EXERCISE GOAL
Look below for the lines from the one with "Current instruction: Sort" to the one with "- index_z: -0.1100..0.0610", and copy exactly those lines, both ends included.

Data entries
--------------------------------------------------

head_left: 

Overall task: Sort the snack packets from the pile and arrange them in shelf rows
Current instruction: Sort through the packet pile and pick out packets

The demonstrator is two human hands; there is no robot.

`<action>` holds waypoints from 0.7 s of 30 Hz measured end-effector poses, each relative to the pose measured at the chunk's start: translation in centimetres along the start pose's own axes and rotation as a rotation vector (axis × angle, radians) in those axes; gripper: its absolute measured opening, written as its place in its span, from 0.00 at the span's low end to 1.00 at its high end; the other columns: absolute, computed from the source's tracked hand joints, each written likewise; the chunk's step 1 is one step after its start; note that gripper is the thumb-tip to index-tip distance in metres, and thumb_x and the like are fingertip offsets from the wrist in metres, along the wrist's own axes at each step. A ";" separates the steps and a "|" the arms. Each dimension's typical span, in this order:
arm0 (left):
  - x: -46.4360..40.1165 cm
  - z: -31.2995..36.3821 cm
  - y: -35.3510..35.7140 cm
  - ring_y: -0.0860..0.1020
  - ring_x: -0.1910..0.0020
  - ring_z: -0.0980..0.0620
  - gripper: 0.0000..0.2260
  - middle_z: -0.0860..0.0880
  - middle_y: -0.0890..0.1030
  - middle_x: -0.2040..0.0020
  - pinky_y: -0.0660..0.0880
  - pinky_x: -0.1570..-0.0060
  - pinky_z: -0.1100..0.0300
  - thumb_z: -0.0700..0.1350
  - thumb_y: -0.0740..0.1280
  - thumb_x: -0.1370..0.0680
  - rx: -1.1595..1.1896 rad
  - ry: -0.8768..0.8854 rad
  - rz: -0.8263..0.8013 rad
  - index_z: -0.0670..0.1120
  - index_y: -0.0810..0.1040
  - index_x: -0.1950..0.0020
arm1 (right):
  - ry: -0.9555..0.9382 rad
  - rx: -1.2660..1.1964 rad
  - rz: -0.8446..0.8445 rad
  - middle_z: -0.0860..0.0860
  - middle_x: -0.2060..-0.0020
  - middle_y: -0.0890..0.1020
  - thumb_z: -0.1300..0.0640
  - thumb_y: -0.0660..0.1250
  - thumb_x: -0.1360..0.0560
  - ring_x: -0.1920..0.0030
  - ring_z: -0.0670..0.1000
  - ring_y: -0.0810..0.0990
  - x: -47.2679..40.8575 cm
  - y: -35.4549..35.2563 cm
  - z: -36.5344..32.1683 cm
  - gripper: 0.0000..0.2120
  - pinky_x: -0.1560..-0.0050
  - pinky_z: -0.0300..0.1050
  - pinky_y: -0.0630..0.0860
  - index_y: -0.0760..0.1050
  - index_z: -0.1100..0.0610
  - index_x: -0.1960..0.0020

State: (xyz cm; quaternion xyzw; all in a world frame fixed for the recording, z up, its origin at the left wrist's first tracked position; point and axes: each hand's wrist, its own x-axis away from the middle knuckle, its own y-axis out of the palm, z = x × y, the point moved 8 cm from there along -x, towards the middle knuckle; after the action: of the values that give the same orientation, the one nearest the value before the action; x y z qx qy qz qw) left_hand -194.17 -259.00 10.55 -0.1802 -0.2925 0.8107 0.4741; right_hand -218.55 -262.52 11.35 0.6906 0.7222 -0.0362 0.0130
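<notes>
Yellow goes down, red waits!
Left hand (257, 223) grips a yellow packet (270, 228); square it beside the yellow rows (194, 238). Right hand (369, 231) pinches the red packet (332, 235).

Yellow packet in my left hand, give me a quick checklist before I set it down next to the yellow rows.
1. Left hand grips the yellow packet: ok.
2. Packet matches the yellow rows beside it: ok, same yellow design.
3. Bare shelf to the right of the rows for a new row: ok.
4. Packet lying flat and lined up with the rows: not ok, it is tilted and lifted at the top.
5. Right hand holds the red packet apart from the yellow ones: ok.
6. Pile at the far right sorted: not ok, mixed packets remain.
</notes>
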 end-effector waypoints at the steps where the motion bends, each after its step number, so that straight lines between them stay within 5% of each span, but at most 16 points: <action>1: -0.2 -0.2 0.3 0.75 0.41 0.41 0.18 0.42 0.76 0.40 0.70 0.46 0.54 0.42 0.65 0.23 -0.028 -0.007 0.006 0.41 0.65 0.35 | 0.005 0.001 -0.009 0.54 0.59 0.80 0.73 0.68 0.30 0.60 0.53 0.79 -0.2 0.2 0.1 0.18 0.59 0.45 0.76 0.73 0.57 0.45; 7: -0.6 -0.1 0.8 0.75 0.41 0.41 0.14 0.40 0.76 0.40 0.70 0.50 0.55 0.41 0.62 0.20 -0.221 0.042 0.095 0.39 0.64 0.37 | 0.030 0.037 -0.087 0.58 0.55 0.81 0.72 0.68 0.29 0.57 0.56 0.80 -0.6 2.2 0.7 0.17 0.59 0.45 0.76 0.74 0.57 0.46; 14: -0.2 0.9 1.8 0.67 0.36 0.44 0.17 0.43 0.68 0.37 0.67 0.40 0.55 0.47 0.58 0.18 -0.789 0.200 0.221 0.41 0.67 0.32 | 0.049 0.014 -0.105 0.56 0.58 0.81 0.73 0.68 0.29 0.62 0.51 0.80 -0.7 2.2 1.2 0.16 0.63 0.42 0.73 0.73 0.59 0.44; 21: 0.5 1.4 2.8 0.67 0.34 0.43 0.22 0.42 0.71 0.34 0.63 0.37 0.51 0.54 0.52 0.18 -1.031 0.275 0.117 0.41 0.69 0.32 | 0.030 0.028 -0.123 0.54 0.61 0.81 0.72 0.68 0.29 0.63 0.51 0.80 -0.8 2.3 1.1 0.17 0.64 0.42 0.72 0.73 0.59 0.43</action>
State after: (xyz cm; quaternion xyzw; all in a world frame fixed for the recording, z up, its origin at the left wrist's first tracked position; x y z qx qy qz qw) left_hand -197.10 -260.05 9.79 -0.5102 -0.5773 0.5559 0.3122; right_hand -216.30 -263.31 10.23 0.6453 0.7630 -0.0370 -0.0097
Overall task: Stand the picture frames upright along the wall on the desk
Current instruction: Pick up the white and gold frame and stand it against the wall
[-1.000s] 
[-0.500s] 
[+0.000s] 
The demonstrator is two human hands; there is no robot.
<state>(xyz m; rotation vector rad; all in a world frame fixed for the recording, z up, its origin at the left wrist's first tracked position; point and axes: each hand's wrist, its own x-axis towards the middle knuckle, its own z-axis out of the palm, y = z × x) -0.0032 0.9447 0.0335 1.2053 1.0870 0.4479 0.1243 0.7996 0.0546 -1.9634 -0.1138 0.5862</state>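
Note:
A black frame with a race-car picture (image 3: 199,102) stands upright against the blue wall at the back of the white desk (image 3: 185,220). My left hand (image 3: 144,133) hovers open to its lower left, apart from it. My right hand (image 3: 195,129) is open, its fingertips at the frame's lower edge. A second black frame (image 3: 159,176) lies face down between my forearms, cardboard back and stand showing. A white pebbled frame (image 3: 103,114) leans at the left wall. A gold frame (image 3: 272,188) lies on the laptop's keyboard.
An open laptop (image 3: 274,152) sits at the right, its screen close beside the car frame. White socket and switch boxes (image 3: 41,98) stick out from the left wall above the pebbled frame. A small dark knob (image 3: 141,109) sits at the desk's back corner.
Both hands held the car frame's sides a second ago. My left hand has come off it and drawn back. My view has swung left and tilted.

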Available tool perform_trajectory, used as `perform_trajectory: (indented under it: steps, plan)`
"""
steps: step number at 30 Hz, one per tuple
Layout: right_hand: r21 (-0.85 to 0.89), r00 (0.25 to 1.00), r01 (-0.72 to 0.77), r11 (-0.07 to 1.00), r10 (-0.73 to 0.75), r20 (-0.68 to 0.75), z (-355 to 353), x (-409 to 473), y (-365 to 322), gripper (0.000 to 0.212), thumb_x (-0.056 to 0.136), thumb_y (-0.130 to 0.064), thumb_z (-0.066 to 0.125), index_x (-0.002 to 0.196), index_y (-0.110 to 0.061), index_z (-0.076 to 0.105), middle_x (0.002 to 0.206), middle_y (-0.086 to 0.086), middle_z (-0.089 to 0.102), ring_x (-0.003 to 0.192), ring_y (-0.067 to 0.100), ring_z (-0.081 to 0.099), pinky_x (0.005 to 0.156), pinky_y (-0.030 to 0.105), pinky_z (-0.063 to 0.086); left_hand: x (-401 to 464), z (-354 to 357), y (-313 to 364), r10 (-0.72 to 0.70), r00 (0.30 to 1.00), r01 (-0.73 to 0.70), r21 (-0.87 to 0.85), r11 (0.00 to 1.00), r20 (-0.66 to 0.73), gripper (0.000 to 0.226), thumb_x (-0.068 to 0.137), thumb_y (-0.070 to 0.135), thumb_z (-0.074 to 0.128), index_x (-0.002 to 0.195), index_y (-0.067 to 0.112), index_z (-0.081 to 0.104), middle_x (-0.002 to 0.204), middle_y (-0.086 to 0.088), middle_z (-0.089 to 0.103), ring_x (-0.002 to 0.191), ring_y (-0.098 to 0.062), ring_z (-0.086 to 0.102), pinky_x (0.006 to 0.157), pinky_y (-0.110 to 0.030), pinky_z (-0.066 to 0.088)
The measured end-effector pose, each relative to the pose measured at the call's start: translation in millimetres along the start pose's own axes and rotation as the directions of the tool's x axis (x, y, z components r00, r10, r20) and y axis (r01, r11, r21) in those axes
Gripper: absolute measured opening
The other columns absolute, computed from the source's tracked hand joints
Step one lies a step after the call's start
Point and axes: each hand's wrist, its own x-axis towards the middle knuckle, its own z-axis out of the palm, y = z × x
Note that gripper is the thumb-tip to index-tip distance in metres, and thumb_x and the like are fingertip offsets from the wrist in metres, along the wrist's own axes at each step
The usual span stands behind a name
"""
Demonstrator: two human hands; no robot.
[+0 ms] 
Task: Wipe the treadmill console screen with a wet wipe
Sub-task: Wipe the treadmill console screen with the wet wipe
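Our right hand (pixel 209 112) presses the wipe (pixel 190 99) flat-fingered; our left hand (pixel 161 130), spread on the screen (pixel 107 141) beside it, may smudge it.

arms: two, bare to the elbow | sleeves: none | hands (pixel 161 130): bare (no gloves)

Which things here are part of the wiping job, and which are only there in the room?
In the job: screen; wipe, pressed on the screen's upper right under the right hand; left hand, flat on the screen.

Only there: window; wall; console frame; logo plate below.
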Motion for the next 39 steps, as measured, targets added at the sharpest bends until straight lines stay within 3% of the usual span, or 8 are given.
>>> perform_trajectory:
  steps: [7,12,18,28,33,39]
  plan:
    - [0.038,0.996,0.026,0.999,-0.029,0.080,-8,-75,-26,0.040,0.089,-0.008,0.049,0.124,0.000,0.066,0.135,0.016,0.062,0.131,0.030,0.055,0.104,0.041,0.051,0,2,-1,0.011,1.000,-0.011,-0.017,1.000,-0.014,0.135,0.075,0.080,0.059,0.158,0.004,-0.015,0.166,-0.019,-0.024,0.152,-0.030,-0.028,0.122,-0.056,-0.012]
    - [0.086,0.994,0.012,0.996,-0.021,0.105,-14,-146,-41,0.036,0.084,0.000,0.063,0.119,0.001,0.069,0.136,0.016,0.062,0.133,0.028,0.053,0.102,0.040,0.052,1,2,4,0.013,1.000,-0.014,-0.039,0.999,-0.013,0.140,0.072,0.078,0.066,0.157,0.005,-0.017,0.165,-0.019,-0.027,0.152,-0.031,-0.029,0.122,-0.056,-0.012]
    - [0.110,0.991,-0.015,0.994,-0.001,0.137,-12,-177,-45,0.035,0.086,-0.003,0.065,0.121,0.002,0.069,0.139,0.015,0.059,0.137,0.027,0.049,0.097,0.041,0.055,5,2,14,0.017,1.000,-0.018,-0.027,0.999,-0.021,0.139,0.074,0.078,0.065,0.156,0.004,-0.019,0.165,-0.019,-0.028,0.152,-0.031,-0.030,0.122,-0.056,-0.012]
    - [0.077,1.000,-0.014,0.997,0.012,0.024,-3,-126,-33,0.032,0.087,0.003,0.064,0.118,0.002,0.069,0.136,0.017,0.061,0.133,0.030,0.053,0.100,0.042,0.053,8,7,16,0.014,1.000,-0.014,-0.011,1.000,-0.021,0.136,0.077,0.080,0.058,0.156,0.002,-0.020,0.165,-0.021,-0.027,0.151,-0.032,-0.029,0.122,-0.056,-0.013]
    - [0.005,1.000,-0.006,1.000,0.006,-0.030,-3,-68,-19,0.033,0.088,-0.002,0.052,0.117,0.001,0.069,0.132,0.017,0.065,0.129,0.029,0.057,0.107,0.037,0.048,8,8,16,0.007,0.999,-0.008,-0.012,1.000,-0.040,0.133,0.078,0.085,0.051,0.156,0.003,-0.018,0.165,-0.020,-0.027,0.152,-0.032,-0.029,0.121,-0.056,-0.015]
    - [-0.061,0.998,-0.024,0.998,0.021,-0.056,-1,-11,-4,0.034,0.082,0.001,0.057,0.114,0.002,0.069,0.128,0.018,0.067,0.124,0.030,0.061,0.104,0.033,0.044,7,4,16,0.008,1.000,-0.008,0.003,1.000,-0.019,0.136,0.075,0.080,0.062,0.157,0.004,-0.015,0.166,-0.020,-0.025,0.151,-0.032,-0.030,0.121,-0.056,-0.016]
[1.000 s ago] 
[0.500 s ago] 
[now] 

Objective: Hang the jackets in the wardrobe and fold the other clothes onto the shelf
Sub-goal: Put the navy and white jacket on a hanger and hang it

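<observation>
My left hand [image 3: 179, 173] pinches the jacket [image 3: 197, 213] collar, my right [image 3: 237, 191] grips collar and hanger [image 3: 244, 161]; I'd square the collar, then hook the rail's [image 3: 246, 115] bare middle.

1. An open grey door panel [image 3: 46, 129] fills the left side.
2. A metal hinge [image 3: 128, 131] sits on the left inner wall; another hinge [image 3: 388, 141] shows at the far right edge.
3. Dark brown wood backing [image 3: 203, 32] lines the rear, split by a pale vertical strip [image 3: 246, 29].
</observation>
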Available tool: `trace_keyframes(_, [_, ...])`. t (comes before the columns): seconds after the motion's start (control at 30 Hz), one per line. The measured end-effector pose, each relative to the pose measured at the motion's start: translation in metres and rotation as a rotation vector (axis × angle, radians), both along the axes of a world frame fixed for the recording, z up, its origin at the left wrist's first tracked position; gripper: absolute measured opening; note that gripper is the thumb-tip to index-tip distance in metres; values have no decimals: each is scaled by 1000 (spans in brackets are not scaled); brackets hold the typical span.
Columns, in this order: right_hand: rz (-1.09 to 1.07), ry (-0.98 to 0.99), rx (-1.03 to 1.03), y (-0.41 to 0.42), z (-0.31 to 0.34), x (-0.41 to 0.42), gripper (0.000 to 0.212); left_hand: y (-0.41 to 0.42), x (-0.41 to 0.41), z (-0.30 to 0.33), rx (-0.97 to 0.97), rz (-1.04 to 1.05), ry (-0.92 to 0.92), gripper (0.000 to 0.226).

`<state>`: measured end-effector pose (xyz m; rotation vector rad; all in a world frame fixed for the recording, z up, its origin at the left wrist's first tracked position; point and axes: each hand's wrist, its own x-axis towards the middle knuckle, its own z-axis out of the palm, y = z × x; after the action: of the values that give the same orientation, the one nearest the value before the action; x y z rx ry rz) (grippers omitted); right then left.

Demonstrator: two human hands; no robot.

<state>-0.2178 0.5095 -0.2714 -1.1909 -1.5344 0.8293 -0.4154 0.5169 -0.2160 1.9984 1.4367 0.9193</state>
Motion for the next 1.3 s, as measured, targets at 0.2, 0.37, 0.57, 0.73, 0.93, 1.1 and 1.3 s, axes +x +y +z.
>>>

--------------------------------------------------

EXPECTED ANSWER
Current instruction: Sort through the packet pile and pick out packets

The demonstrator is two human hands; there is no robot.

`<action>` holds waypoints from 0.7 s of 30 Hz measured end-effector poses, each relative to the pose measured at the chunk's start: translation in centimetres along the start pose's own axes and rotation as a rotation vector (axis × angle, radians) in those axes; gripper: its absolute measured opening, written as its place in its span, from 0.00 at the span's low end to 1.00 at its high end; the other columns: absolute, computed from the source's tracked hand joints, each written likewise; the chunk's step 1 is one step after its start; note that gripper is the thumb-tip to index-tip distance in metres, and thumb_x and the like are fingertip offsets from the wrist in metres, along the wrist's own axes at each step. A ";" separates the steps and a "|" the arms. Each dimension's typical span, in this order:
arm0 (left):
  - x: -46.4360..40.1165 cm
  - z: -31.2995..36.3821 cm
  - y: -35.3510..35.7140 cm
  - ring_y: -0.0860..0.1020
  - ring_x: -0.1910..0.0020
  - ring_z: -0.0980..0.0620
  - gripper: 0.0000..0.2260
  - middle_z: -0.0860..0.0880
  - middle_y: -0.0890..0.1030
  - middle_x: -0.2040..0.0020
  - pinky_y: -0.0660..0.0880
  - pinky_x: -0.1570..-0.0060
  - pinky_z: -0.1100..0.0300
  - thumb_z: -0.0700..0.1350
  - thumb_y: -0.0740..0.1280
  - thumb_x: -0.1370..0.0680
  - rx: -1.1595..1.1896 rad
  - ry: -0.8768..0.8854 rad
  - rz: -0.8263..0.8013 rad
  - index_z: -0.0670..0.1120
  - index_y: -0.0810..0.1040
  - index_x: -0.1950..0.0020
arm1 (right):
  - ry: -0.9555..0.9382 rad
  - rx: -1.2660..1.1964 rad
  - rz: -0.8446..0.8445 rad
  - middle_z: -0.0860..0.0860
  - middle_x: -0.2060..-0.0020
  - middle_y: -0.0890..0.1020
  - thumb_z: -0.1300..0.0640
  - thumb_y: -0.0660..0.1250
  - thumb_x: -0.1360..0.0560
  - ring_x: -0.1920..0.0030
  - ring_z: -0.0670..0.1000
  - ring_y: -0.0810..0.0990
  - x: -47.2679..40.8575 cm
  - y: -35.4549..35.2563 cm
  - z: -36.5344..32.1683 cm
  - gripper: 0.0000..0.2120
  - pinky_x: -0.1560..-0.0050
  - pinky_z: -0.0300..0.1050
  - pinky_y: -0.0630..0.0860
  - index_y: -0.0760..0.1050
  - index_z: -0.1100..0.0610

No additional output is needed.